__Task item__. Your copy of the data should leave out the images and match everything else exactly.

__The data__.
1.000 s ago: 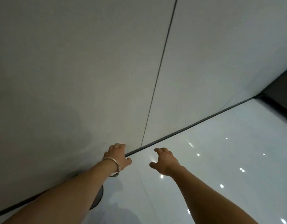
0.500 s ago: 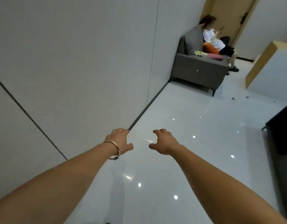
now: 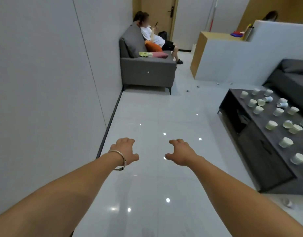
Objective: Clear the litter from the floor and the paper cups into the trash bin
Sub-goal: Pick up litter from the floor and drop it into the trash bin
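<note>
Both hands are out front, low over the floor (image 3: 147, 115) and holding nothing. The left hand (image 3: 125, 148) and right hand (image 3: 180, 153) are palm down with fingers loosely curled, thumbs pointing in at each other and a strip of bare tile between them. There's a silver bangle (image 3: 121, 159) on the left wrist. Off to the right of the right hand is a dark table (image 3: 260, 139), and that's where the paper cups (image 3: 271, 125) are, scattered all over the top, most standing and a few tipped on their sides. One squashed cup (image 3: 287, 203) lies on the tile by the table's near corner, out right of the right forearm. The litter (image 3: 197, 86) is way ahead of the hands, small grey scraps on the floor between the sofa (image 3: 147, 72) and a white counter (image 3: 232, 55). That sofa is straight ahead of the left hand, against the wall (image 3: 45, 82) that runs along the left arm's side. A person (image 3: 153, 35) sits on it holding up a phone. A second sofa (image 3: 292, 79) sits just beyond the table, far right.
</note>
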Action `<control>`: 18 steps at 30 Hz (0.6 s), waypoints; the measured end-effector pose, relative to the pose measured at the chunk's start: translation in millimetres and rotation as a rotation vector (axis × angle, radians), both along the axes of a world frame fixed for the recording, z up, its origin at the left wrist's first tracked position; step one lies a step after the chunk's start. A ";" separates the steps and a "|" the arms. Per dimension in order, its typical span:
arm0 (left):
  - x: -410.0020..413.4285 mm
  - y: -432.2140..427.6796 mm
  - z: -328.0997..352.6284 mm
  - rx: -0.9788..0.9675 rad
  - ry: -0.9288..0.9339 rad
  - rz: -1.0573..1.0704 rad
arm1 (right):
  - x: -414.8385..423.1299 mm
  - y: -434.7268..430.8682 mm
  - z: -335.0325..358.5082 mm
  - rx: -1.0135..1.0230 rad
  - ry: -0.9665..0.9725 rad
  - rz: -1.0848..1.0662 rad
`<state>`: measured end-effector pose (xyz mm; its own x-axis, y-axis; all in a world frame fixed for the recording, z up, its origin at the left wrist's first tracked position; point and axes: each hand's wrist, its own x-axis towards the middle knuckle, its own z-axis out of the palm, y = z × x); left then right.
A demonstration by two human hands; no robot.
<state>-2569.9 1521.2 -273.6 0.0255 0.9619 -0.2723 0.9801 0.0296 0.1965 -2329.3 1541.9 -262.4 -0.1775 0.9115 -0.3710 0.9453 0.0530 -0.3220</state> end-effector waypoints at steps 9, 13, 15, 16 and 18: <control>94.0 178.0 -7.9 -0.007 -0.006 -0.254 | 86.6 128.9 -17.0 -0.022 0.026 -0.218; 133.6 262.0 -3.3 0.001 -0.016 -0.280 | 120.9 215.7 -17.9 0.002 0.059 -0.233; 142.9 302.7 4.8 -0.007 -0.020 -0.255 | 132.5 255.5 -13.4 -0.018 0.046 -0.201; 146.2 323.1 7.8 0.003 -0.021 -0.233 | 138.2 276.0 -11.7 -0.015 0.041 -0.183; 152.9 361.6 12.7 0.026 -0.022 -0.193 | 150.0 316.8 -7.2 0.016 0.033 -0.171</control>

__Solution__.
1.000 s ago: 
0.500 s ago: 
now: 
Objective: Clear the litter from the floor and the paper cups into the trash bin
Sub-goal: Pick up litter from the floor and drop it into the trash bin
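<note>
Both hands are out front, low over the floor (image 3: 147, 115) and holding nothing. The left hand (image 3: 125, 148) and right hand (image 3: 180, 153) are palm down with fingers loosely curled, thumbs pointing in at each other and a strip of bare tile between them. There's a silver bangle (image 3: 121, 159) on the left wrist. Off to the right of the right hand is a dark table (image 3: 260, 139), and that's where the paper cups (image 3: 271, 125) are, scattered all over the top, most standing and a few tipped on their sides. One squashed cup (image 3: 287, 203) lies on the tile by the table's near corner, out right of the right forearm. The litter (image 3: 197, 86) is way ahead of the hands, small grey scraps on the floor between the sofa (image 3: 147, 72) and a white counter (image 3: 232, 55). That sofa is straight ahead of the left hand, against the wall (image 3: 45, 82) that runs along the left arm's side. A person (image 3: 153, 35) sits on it holding up a phone. A second sofa (image 3: 292, 79) sits just beyond the table, far right.
</note>
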Action `<control>`: 18 steps at 30 Hz (0.6 s), waypoints; the measured end-effector pose, relative to the pose measured at the chunk's start: translation in millimetres and rotation as a rotation vector (axis × angle, radians), both along the axes of a world frame fixed for the recording, z up, its origin at the left wrist's first tracked position; step one lies a step after the chunk's start. A ";" separates the steps and a "|" the arms. Per dimension in order, its typical span:
arm0 (left):
  - x: -410.0020..413.4285 mm
  - y: -432.2140..427.6796 mm
  - z: -328.0997..352.6284 mm
  - rx: -0.9788..0.9675 rad
  - ry: -0.9288..0.9339 rad
  - rz: -1.0573..1.0704 rad
arm1 (right):
  - x: -414.8385..423.1299 mm
  - y: -434.7268..430.8682 mm
  - z: -335.0325..358.5082 mm
  - rx: -1.0135..1.0230 rad
  - ry: -0.9665..0.9725 rad
  - rz: -1.0848..1.0662 rad
`<state>`: measured end-effector pose (xyz mm; its own x-axis, y-axis; all in a world frame fixed for the recording, z up, its origin at the left wrist's first tracked position; point and axes: each hand's wrist, its own x-axis towards the middle knuckle, its own z-axis out of the palm, y = z × x); left then right.
A demonstration by two human hands; no robot.
<state>-2569.9 1521.2 -273.6 0.0255 0.9619 -0.2723 0.9801 0.0296 0.1965 -2329.3 1541.9 -262.4 -0.1775 0.9115 -0.3710 0.9453 0.0530 -0.3220</state> end-effector waypoints at steps 9, 13, 15, 16 and 18: <control>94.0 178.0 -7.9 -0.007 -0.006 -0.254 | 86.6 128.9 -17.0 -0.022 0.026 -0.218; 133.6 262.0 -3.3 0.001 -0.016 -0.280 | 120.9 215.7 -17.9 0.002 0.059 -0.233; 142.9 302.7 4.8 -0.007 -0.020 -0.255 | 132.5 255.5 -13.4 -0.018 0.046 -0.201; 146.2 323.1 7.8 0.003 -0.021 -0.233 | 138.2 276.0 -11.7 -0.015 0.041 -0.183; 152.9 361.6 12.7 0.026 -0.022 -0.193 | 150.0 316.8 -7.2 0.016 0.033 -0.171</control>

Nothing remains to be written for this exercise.